> [EXERCISE REQUIREMENTS]: Go through the material and copy each line that includes "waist".

** DATA SHOWN follows **

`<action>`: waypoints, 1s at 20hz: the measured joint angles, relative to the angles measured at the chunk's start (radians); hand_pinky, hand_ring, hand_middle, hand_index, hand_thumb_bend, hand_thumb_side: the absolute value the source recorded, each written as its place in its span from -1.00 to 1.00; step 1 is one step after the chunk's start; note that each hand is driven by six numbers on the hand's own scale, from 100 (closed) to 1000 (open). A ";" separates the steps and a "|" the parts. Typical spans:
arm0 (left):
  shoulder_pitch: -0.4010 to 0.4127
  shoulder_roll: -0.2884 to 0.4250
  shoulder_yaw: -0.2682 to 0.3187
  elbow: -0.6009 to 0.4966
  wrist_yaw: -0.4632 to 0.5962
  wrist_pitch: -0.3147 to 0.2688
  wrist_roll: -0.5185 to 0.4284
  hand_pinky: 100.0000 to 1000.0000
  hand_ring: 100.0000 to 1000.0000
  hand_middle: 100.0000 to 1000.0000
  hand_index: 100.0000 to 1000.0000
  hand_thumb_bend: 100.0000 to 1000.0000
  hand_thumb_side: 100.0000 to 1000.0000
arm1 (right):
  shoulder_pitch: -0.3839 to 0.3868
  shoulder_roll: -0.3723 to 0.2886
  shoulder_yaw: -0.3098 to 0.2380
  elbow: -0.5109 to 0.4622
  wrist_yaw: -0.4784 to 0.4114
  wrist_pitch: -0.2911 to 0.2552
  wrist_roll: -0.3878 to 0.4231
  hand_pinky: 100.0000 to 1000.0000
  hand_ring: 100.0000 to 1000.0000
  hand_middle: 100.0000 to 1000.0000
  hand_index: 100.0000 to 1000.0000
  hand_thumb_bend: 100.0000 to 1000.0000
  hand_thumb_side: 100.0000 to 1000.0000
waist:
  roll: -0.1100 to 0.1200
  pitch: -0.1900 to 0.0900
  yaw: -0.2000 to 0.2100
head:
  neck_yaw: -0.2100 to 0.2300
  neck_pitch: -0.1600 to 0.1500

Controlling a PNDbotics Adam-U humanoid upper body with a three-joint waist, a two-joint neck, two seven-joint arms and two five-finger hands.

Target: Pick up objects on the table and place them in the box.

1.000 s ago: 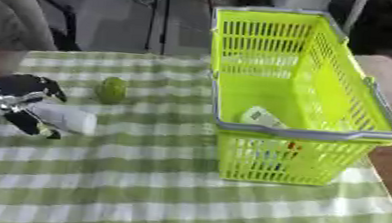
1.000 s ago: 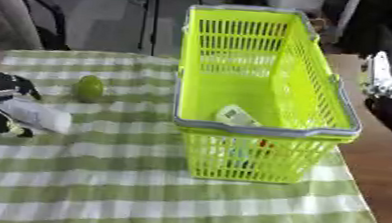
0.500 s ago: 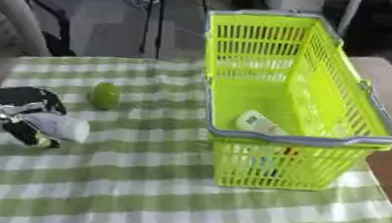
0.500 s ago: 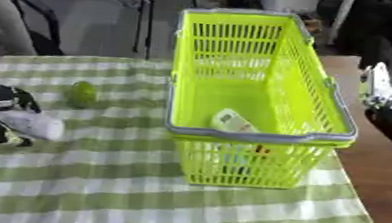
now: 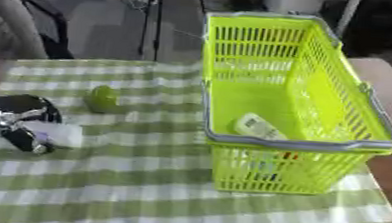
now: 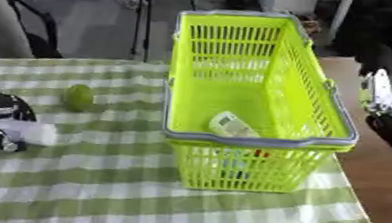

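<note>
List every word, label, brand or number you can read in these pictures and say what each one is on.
No text can be read.
The pale package in the yellow-green basket carries a dark printed patch, too blurred to read.
The white object at the left hand shows no legible marking.
The green round object and the checked tablecloth bear none.

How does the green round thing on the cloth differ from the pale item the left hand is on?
The green round thing lies free on the checked cloth, untouched; the pale item is wrapped by the left hand. The green round thing is ball-shaped and dark green; the pale item is whitish and longer, lying on its side. Both remain outside the basket.
</note>
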 measured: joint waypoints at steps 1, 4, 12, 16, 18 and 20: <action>0.000 0.000 0.000 0.000 -0.003 0.003 -0.006 0.30 0.12 -0.03 0.28 -0.16 -0.93 | 0.000 0.000 0.000 0.000 -0.001 0.000 0.000 0.05 0.05 0.16 0.65 -1.00 -0.08 | 0.001 0.000 0.000 | 0.000 0.000; 0.000 0.000 0.000 -0.001 -0.007 0.008 -0.022 0.18 -0.08 -0.23 0.08 -0.34 -1.00 | 0.000 0.000 0.000 0.000 -0.002 0.000 0.000 0.05 0.06 0.16 0.65 -1.00 -0.09 | 0.004 -0.001 0.000 | 0.000 0.000; 0.006 0.029 0.000 -0.160 0.120 0.002 -0.154 0.14 -0.12 -0.28 0.03 -0.53 -1.00 | 0.009 0.000 0.000 0.000 -0.002 0.001 -0.001 0.05 0.06 0.16 0.65 -1.00 -0.09 | -0.004 -0.022 0.019 | -0.011 0.007; -0.005 0.072 0.001 -0.329 0.216 0.017 -0.250 0.14 -0.12 -0.28 0.04 -0.51 -1.00 | 0.015 0.000 0.000 0.000 -0.002 0.001 -0.001 0.05 0.06 0.16 0.65 -1.00 -0.10 | -0.004 -0.034 0.028 | -0.016 0.013; -0.022 0.083 0.000 -0.414 0.257 0.022 -0.273 0.14 -0.11 -0.28 0.05 -0.51 -1.00 | 0.018 0.000 0.000 0.000 -0.001 0.001 -0.001 0.06 0.06 0.17 0.65 -1.00 -0.10 | -0.005 -0.042 0.029 | -0.017 0.015; -0.055 0.084 -0.005 -0.493 0.294 0.023 -0.283 0.14 -0.12 -0.28 0.05 -0.51 -1.00 | 0.022 0.000 0.000 0.000 -0.001 0.001 0.000 0.06 0.07 0.17 0.65 -1.00 -0.10 | -0.004 -0.055 0.029 | -0.017 0.021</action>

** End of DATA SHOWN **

> [RESPONSE AREA]:
waist:
Controlling a PNDbotics Adam-U humanoid upper body with a three-joint waist, a two-joint neck, two seven-joint arms and two five-finger hands.

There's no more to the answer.